Exercise requirements
Report every line of the entries that contains the word "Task".

Raw data
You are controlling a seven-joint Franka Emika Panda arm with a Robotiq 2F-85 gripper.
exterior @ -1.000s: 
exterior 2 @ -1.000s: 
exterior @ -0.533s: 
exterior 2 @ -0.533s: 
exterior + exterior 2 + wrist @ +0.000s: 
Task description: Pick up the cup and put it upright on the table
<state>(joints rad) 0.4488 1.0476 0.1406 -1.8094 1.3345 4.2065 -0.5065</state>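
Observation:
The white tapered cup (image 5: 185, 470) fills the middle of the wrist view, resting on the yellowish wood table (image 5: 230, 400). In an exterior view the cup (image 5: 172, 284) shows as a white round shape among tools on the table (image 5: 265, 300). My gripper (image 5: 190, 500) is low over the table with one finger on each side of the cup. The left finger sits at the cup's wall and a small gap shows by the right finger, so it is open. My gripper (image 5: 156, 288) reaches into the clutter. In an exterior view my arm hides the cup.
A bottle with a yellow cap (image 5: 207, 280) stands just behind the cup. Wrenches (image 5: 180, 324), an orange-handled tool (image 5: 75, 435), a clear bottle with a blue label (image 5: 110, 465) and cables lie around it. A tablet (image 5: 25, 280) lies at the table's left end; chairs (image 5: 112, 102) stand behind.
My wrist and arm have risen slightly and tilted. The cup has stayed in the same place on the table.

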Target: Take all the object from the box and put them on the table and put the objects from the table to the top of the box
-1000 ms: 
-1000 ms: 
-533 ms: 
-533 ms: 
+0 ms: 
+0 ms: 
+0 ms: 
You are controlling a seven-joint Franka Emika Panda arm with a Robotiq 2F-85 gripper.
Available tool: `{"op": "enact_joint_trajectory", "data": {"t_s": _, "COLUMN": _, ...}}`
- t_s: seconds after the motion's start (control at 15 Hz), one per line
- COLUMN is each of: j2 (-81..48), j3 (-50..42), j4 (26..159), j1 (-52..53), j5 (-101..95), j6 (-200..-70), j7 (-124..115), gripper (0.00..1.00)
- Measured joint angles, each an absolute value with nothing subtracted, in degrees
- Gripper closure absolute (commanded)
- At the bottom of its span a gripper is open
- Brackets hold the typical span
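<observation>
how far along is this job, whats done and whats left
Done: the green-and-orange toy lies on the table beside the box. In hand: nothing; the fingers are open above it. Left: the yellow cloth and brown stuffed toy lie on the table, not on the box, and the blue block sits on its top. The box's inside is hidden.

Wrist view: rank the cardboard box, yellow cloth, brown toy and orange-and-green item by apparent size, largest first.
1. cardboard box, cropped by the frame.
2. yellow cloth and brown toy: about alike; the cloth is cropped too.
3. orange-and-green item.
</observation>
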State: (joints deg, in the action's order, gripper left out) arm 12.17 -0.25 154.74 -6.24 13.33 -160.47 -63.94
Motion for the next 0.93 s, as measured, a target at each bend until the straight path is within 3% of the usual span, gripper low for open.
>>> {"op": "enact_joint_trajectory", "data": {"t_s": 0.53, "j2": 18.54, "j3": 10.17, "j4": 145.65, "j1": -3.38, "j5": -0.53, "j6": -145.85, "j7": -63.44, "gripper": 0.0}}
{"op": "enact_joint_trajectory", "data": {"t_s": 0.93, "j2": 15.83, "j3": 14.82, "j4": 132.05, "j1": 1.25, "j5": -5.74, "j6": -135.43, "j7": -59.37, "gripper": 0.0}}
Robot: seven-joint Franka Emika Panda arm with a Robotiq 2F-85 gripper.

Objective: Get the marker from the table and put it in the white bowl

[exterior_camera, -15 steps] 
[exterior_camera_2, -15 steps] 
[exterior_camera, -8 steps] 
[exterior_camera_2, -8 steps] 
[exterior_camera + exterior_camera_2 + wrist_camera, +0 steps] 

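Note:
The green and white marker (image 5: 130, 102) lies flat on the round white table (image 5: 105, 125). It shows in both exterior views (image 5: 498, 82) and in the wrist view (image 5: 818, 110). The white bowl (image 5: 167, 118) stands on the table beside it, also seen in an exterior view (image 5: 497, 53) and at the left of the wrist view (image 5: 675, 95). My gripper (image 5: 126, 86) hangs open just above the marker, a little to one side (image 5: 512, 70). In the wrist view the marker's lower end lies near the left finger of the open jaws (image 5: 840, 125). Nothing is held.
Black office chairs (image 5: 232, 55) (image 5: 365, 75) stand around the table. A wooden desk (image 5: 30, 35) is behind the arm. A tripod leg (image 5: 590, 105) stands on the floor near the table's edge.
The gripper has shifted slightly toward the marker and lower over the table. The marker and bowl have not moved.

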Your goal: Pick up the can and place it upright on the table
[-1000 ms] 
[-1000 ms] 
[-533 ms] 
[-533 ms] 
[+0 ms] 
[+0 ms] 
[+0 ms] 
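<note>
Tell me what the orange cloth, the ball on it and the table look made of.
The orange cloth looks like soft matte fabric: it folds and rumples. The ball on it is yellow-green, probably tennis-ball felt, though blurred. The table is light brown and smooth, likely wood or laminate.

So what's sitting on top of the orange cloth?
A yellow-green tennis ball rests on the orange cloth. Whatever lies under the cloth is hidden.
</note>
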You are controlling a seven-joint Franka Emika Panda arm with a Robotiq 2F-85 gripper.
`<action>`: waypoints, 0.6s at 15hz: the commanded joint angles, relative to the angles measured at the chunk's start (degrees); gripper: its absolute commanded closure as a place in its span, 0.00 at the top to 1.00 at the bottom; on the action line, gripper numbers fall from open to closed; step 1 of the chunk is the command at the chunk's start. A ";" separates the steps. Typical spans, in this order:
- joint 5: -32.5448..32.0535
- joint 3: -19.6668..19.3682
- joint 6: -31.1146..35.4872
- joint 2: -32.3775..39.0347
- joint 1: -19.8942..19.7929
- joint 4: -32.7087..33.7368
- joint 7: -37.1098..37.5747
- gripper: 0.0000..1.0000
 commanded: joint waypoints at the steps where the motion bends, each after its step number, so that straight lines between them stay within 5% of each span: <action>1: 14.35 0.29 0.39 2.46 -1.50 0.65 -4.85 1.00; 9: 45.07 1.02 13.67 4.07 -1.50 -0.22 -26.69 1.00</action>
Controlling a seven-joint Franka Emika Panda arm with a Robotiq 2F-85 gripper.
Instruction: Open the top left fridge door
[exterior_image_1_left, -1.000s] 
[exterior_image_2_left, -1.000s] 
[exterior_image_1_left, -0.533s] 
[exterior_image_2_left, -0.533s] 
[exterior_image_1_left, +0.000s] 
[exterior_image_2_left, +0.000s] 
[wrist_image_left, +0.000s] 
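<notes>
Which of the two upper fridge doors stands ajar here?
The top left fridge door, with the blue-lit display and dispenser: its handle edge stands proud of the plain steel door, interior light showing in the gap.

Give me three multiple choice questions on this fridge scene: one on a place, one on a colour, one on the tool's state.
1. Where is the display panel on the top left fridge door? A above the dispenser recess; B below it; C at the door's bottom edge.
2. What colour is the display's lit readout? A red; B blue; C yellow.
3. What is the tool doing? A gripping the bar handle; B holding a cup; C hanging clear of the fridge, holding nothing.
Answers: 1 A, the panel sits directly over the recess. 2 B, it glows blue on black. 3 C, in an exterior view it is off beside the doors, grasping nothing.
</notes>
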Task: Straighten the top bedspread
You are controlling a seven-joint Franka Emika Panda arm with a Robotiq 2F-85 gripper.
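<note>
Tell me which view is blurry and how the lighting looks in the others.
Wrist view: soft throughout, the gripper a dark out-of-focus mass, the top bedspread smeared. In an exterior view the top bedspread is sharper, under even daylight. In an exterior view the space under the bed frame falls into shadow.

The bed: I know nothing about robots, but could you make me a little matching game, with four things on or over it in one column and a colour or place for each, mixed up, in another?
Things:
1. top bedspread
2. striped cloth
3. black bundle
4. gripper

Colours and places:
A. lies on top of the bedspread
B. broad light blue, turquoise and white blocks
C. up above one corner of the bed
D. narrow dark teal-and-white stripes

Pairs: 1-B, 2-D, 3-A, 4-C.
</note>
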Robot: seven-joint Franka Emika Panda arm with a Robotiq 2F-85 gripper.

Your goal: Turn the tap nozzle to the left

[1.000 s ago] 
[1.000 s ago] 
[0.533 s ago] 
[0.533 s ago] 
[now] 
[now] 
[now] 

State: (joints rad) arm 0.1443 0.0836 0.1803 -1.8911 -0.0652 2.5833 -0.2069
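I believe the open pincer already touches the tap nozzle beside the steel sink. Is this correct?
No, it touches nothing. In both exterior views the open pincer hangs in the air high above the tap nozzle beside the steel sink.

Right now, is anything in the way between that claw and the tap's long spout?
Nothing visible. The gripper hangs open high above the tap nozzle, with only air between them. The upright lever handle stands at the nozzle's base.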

Solution for this exercise
Task description: Pick up the cup and put it upright on the table
Task: Straighten the top bedspread

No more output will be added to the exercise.